▶ _Dataset extract_:
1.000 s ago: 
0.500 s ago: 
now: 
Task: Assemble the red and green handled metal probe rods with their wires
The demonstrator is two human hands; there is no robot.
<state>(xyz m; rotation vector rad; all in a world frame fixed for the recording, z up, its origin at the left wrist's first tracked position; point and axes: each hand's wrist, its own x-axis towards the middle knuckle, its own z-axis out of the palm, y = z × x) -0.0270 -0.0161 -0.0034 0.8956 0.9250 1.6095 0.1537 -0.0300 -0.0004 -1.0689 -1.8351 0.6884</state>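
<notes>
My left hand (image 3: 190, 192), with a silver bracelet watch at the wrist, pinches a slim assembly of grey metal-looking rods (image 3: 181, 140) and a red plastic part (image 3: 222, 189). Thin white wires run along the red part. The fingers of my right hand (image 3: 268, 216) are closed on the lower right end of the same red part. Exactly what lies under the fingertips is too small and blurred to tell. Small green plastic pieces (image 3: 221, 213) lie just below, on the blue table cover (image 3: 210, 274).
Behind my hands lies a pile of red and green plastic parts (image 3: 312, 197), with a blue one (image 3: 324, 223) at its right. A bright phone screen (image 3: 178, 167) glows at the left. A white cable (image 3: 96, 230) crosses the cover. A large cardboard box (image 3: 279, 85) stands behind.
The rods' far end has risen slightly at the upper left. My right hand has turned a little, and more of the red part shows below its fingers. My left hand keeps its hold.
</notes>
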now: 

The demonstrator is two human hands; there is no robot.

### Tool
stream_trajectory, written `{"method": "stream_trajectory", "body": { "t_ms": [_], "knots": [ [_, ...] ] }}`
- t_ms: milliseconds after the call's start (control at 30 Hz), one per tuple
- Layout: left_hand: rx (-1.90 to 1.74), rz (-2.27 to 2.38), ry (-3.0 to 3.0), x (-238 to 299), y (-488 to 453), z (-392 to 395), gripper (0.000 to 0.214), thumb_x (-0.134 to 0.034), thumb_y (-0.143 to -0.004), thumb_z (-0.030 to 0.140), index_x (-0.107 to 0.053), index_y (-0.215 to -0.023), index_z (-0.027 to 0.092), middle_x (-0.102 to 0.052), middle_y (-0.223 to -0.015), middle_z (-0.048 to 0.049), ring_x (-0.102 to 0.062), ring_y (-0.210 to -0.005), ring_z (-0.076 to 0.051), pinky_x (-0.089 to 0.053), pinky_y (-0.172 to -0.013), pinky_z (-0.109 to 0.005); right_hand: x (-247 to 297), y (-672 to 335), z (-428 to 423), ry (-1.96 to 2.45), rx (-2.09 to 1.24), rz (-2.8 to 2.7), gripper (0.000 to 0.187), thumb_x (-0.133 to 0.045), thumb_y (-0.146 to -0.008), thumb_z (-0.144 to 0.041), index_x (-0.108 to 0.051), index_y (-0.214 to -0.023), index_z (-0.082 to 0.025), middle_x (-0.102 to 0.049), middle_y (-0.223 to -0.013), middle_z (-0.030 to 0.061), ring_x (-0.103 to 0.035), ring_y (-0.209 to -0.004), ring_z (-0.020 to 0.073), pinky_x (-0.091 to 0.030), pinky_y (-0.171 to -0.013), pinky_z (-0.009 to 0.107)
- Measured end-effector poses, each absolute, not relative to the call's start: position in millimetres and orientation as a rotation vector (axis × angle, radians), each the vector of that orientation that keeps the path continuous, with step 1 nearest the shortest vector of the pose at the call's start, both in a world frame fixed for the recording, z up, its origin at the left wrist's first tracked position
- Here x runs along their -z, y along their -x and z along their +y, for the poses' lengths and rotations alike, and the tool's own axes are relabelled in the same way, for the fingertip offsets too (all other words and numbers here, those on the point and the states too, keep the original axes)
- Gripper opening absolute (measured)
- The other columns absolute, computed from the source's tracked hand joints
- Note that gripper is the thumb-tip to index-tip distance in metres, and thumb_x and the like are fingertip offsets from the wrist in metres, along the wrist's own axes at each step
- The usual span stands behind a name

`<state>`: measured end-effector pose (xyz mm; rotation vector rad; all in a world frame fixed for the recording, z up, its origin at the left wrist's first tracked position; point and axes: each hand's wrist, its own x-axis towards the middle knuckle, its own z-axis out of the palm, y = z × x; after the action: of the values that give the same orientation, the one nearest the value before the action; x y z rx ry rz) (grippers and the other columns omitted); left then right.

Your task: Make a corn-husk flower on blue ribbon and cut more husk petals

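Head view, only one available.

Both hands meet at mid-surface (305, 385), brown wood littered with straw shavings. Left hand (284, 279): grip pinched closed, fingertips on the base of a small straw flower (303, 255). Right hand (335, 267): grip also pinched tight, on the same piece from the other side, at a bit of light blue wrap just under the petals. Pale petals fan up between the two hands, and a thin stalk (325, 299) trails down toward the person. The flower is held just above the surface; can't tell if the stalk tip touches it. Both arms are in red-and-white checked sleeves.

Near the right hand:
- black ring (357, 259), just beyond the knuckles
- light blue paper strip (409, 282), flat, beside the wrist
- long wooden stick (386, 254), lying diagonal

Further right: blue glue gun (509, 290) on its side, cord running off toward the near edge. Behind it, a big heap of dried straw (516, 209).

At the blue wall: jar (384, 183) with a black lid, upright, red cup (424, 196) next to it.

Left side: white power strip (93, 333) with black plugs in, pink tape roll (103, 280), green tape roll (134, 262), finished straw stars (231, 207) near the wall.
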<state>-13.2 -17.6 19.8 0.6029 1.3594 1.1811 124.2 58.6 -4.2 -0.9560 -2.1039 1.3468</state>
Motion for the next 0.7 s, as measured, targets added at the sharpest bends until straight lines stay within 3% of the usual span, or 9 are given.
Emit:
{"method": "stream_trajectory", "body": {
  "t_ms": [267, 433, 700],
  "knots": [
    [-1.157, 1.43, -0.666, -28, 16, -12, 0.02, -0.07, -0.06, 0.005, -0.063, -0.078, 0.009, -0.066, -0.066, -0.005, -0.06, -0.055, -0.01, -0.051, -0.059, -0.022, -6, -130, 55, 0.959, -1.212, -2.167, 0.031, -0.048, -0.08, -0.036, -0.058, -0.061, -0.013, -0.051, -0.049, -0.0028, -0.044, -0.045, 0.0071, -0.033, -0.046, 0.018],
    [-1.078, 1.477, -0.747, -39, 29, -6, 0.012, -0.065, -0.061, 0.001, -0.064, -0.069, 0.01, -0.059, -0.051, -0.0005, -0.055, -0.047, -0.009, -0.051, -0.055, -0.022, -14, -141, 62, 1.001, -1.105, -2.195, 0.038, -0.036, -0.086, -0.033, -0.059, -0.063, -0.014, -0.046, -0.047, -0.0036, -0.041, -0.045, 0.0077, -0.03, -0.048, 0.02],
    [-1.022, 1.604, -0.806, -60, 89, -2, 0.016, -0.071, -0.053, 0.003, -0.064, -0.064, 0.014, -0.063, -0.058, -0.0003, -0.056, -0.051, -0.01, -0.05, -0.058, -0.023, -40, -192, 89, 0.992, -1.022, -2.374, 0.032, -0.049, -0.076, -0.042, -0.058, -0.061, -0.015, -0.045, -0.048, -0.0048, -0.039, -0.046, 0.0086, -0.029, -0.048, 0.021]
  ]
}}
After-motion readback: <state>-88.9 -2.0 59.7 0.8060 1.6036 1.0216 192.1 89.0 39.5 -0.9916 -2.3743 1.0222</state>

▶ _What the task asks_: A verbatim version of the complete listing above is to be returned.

▶ _Result_:
1.000 s ago: 
0.500 s ago: 
now: 
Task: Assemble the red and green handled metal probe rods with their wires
The demonstrator is two human hands; there is no robot.
<state>(xyz m; rotation vector rad; all in a world frame fixed for the recording, z up, its origin at the left wrist's first tracked position; point and axes: each hand's wrist, its own x-axis towards the middle knuckle, its own z-axis out of the palm, y = z × x) -0.0270 -0.0161 -0.0034 0.8956 0.9250 1.6095 0.1537 -0.0300 -0.0004 -1.0689 -1.8351 0.6884</state>
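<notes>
My left hand (image 3: 190, 192), with a silver bracelet watch at the wrist, pinches a slim assembly of grey metal-looking rods (image 3: 181, 140) and a red plastic part (image 3: 222, 189). Thin white wires run along the red part. The fingers of my right hand (image 3: 268, 216) are closed on the lower right end of the same red part. Exactly what lies under the fingertips is too small and blurred to tell. Small green plastic pieces (image 3: 221, 213) lie just below, on the blue table cover (image 3: 210, 274).
Behind my hands lies a pile of red and green plastic parts (image 3: 312, 197), with a blue one (image 3: 324, 223) at its right. A bright phone screen (image 3: 178, 167) glows at the left. A white cable (image 3: 96, 230) crosses the cover. A large cardboard box (image 3: 279, 85) stands behind.
The rods' far end has risen slightly at the upper left. My right hand has turned a little, and more of the red part shows below its fingers. My left hand keeps its hold.
</notes>
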now: 

The demonstrator is two human hands; there is no robot.

### Tool
stream_trajectory, written `{"method": "stream_trajectory", "body": { "t_ms": [_], "knots": [ [_, ...] ] }}`
- t_ms: milliseconds after the call's start (control at 30 Hz), one per tuple
- Layout: left_hand: rx (-1.90 to 1.74), rz (-2.27 to 2.38), ry (-3.0 to 3.0), x (-238 to 299), y (-488 to 453), z (-392 to 395), gripper (0.000 to 0.214), thumb_x (-0.134 to 0.034), thumb_y (-0.143 to -0.004), thumb_z (-0.030 to 0.140), index_x (-0.107 to 0.053), index_y (-0.215 to -0.023), index_z (-0.027 to 0.092), middle_x (-0.102 to 0.052), middle_y (-0.223 to -0.015), middle_z (-0.048 to 0.049), ring_x (-0.102 to 0.062), ring_y (-0.210 to -0.005), ring_z (-0.076 to 0.051), pinky_x (-0.089 to 0.053), pinky_y (-0.172 to -0.013), pinky_z (-0.109 to 0.005); right_hand: x (-247 to 297), y (-672 to 335), z (-428 to 423), ry (-1.96 to 2.45), rx (-2.09 to 1.24), rz (-2.8 to 2.7), gripper (0.000 to 0.187), thumb_x (-0.133 to 0.045), thumb_y (-0.146 to -0.008), thumb_z (-0.144 to 0.041), index_x (-0.108 to 0.051), index_y (-0.214 to -0.023), index_z (-0.082 to 0.025), middle_x (-0.102 to 0.049), middle_y (-0.223 to -0.013), middle_z (-0.030 to 0.061), ring_x (-0.103 to 0.035), ring_y (-0.209 to -0.004), ring_z (-0.020 to 0.073), pinky_x (-0.091 to 0.030), pinky_y (-0.171 to -0.013), pinky_z (-0.009 to 0.107)
- Measured end-effector poses, each absolute, not relative to the call's start: position in millimetres and orientation as a rotation vector (axis × angle, radians), each the vector of that orientation that keeps the path continuous, with step 1 nearest the shortest vector of the pose at the call's start, both in a world frame fixed for the recording, z up, its origin at the left wrist's first tracked position
- Here x runs along their -z, y along their -x and z along their +y, for the poses' lengths and rotations alike, and the tool's own axes are relabelled in the same way, for the fingertip offsets too (all other words and numbers here, those on the point and the states too, keep the original axes)
- Gripper opening absolute (measured)
- The other columns absolute, computed from the source's tracked hand joints
- Note that gripper is the thumb-tip to index-tip distance in metres, and thumb_x and the like are fingertip offsets from the wrist in metres, along the wrist's own axes at each step
- The usual span stands behind a name

`<state>`: measured end-effector pose (xyz mm; rotation vector rad; all in a world frame fixed for the recording, z up, its origin at the left wrist's first tracked position; point and axes: each hand's wrist, its own x-axis towards the middle knuckle, its own z-axis out of the palm, y = z × x; after the action: of the values that give the same orientation, the one nearest the value before the action; x y z rx ry rz) (grippers and the other columns omitted); left then right.

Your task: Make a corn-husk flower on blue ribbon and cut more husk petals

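Head view, only one available.

Both hands meet at mid-surface (305, 385), brown wood littered with straw shavings. Left hand (284, 279): grip pinched closed, fingertips on the base of a small straw flower (303, 255). Right hand (335, 267): grip also pinched tight, on the same piece from the other side, at a bit of light blue wrap just under the petals. Pale petals fan up between the two hands, and a thin stalk (325, 299) trails down toward the person. The flower is held just above the surface; can't tell if the stalk tip touches it. Both arms are in red-and-white checked sleeves.

Near the right hand:
- black ring (357, 259), just beyond the knuckles
- light blue paper strip (409, 282), flat, beside the wrist
- long wooden stick (386, 254), lying diagonal

Further right: blue glue gun (509, 290) on its side, cord running off toward the near edge. Behind it, a big heap of dried straw (516, 209).

At the blue wall: jar (384, 183) with a black lid, upright, red cup (424, 196) next to it.

Left side: white power strip (93, 333) with black plugs in, pink tape roll (103, 280), green tape roll (134, 262), finished straw stars (231, 207) near the wall.
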<state>-13.2 -17.6 19.8 0.6029 1.3594 1.1811 124.2 58.6 -4.2 -0.9560 -2.1039 1.3468</state>
Motion for the next 0.7 s, as measured, targets added at the sharpest bends until straight lines stay within 3% of the usual span, or 9 are given.
Emit:
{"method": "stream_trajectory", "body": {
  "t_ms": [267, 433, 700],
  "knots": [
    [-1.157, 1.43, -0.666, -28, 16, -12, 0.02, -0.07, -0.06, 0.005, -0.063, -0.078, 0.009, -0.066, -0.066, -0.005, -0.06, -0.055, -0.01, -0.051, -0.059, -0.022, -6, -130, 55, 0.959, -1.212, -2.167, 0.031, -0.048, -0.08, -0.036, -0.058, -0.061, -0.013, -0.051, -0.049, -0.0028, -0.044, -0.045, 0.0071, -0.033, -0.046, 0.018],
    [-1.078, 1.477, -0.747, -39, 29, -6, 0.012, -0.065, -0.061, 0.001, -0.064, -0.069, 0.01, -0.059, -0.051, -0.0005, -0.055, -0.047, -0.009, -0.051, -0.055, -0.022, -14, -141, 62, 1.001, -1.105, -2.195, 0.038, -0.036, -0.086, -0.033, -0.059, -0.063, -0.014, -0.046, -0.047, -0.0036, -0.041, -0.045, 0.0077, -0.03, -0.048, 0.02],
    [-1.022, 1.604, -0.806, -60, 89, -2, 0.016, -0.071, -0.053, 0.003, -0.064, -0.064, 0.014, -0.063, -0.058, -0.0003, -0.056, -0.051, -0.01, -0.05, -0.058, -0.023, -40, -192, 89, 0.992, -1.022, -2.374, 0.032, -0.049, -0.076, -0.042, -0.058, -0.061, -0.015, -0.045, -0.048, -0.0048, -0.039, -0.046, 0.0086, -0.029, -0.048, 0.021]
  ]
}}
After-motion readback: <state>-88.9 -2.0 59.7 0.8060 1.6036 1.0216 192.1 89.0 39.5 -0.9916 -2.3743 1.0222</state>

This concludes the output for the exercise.